The Game: In Sir Lancelot, players assume the role of the legendary knight atop his flying steed (who knew that the Arthurian mythos could be mixed with the Greek legend of Pegasus?), battling a sky seething with dragons. Killing all the dragons on the screen will advance Lancelot to another level featuring a “boss” dragon and a damsel awaiting rescue.
In Robin Hood, players don’t exactly get to rob from the rich and give to the poor; instead, the game involves hiding in the forest and exchanging volleys of arrows with the Sheriff of Nottingam and his thugs. (Xonox, 1983)
Memories: Other games archived in Phosphor Dot Fossils were produced by companies that had never produced video games before, and have never produced video games again – companies like Purina and U.S. Games, owned by Quaker Oats. Many of these johnny-come-lately entrants in the video game race knew they weren’t in it for the long haul: they were simply cashing in on a fad, and taking advantage that games could be made for the Atari 2600 without Atari‘s permission or oversight. The glut of low-quality product had a lot to do with the crash of the video game industry, but not everyone who got into the video game biz circa 1982 or ’83 was consciously pumping out stinkers.
It’s hard to tell which side of that divide Xonox landed on. A division of K-Tel, a wildly successful record label specializing in greatest hits albums and compilations of current top 40 hits (the forerunners of the “Now!” CDs), Xonox was yet another company manufacturing games for the Atari 2600 (and later – too late really – for the Colecovision) with a gimmick: double-ended cartridges that would feature two different games for the price of one. If both games were decent, this actually worked out well. If they were both stinkers, then Xonox was indeed giving it to gamers from both ends.

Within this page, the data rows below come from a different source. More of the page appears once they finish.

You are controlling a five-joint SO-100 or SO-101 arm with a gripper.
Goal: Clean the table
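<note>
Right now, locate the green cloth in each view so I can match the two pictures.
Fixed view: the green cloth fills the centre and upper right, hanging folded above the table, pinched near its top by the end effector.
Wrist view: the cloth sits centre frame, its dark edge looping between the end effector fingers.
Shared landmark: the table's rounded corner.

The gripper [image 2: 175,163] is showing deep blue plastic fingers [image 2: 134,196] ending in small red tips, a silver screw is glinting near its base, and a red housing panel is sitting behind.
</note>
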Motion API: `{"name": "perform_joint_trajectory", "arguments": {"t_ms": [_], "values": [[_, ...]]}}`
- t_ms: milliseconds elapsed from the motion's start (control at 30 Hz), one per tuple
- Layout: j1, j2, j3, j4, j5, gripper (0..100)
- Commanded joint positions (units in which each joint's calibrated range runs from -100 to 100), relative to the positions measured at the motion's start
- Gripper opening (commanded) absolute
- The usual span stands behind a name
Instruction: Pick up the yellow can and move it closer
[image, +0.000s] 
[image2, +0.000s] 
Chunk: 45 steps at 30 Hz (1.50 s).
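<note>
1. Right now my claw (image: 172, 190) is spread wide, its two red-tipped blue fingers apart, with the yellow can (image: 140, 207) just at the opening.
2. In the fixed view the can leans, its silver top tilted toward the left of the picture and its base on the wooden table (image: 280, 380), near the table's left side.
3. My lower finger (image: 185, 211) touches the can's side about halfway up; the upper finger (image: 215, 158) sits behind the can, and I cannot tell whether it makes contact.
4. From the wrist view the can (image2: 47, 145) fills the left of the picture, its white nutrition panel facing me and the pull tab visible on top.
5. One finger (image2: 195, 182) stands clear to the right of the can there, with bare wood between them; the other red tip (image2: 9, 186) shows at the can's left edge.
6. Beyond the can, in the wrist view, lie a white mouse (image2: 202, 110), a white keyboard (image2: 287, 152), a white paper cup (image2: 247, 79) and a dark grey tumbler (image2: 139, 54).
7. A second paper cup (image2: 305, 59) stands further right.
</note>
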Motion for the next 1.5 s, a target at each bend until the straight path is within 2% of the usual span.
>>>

On paper, pairing games about two sword-swinging heroes would seem to be an inspired idea. But in the actual execution, both games are pretty lackluster. The better of the two is easily Sir Lancelot, even if it is a bizarre stew of tried-and-true elements from other (and mostly better) games. The mechanism used to fly Lancelot’s winged horse is identical to the “flap” button from Joust – on the “small dragon” screens, in fact, game play is almost identical to Joust: the player has to climb to, and maintain, the same altitude as a dragon, and must be facing the dragon to kill it. The large dragon / lava lake screen uses the same “flapping” play mechanic, except that the dragon must be stabbed from below, and can drop firebombs on the player’s knight in the meantime. There’s little excitement to Lancelot – it alternates between boringly easy and just frustrating. Somewhere around the third level, the dragons on the first screen begin exhibiting more challenging patterns of movement, but is anyone still awake by then?
And that’s the better game out of the two: Robin Hood is even less engaging, as the player has to guide Robin in a dull enclosed-space exchange of fire with one villain at a time. There’s no real derring-do, no thrilling heist, no entering an archery contest to save the fair Maid Marian. In short, an ’80s video game based on a well-known legend that’s hardly short on action gaming possibilities loses out to Errol Flynn, Kevin Costner and even Walt Disney.
Xonox’s “Double Enders” were a good idea on paper – they just needed a better pair of games than this. It’s only fitting, too, that a Double Ender gets a double rating: Sir Lancelot gets two quarters, while Robin Hood commits daylight robbery and comes up with no more than a dime.